While it’s not yet been incorporated into devices like the iPhone, the company thinks that it could be a valued addition to future handsets, making blood pressure measurement as simple as using a fingerprint sensor. According to its creator, similar tech could also be incorporated into smart earbuds.

“The core technology for estimating blood pressure with an optical biometric sensor is based on patented active signal characterization technology, where we extract pulsatile blood flow information from noise and characterize the blood flow information to estimate blood pressure,” Dr. Steven LeBoeuf, president of Valencell, told Digital Trends. “Over the years, we have built upon our core heart rate monitoring technology to accurately estimate physiological parameters, such as blood pressure and cardiovascular health assessments.”

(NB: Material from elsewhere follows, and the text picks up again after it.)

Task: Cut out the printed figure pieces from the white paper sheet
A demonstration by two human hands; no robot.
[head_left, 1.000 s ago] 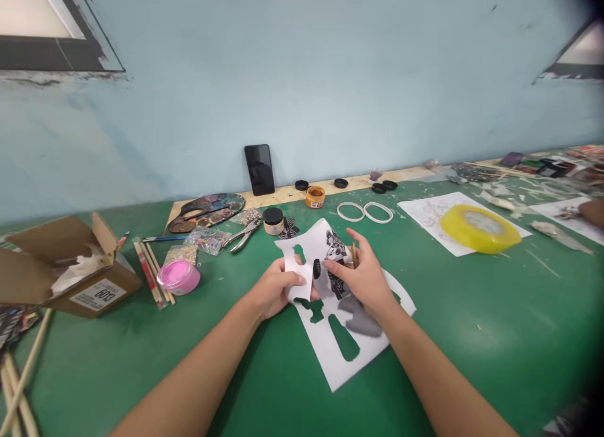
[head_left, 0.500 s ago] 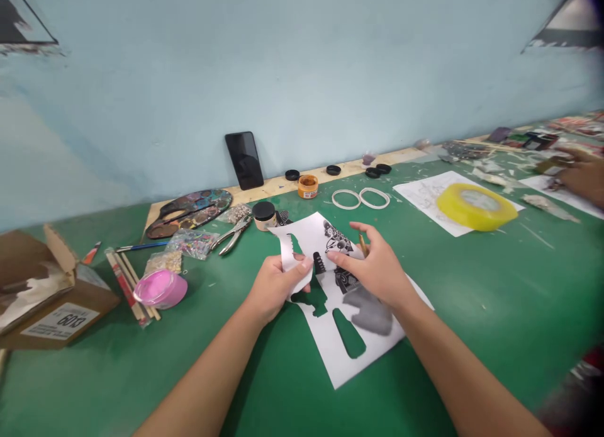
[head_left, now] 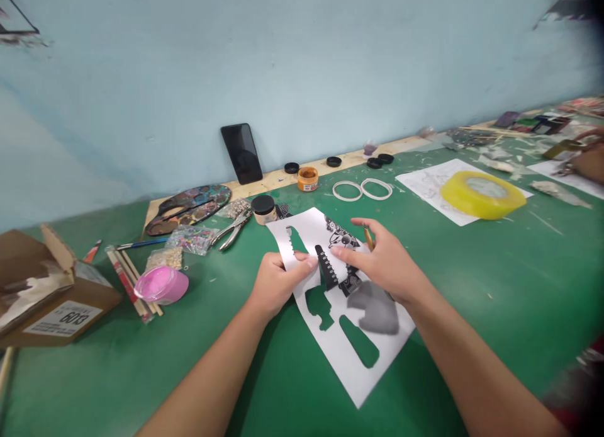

Compared to having to wear a special cuff in order to get a reading, Valecell’s tech requires a user to simply touch a sensor on their mobile device. According to its creators, the tech has gone through extremely rigorous validation testing, based on hundreds of different datasets.

“The public health impact is substantial — as with our core technology smartphone users can readily estimate their blood pressure throughout the course of a day, giving them a better assessment of their general wellness,” LeBoeuf continued. “The idea of using light to estimate blood pressure has been in the public discourse for some time. There have also been attempts to estimate blood pressure from camera phone data. However, to the best of our knowledge, a scientifically validated solution has not been available to the public.”

At present, Valecell’s smart sensor isn’t yet ready to go on sale, although prototypes have demonstrated that it works. Next up, LeBoeuf hopes a device maker will license to the technology to incorporate into a future smartphone or wearable device. The company is also developing a stand-alone solution aimed at hospitals, for which they’ll be seeking FDA approval.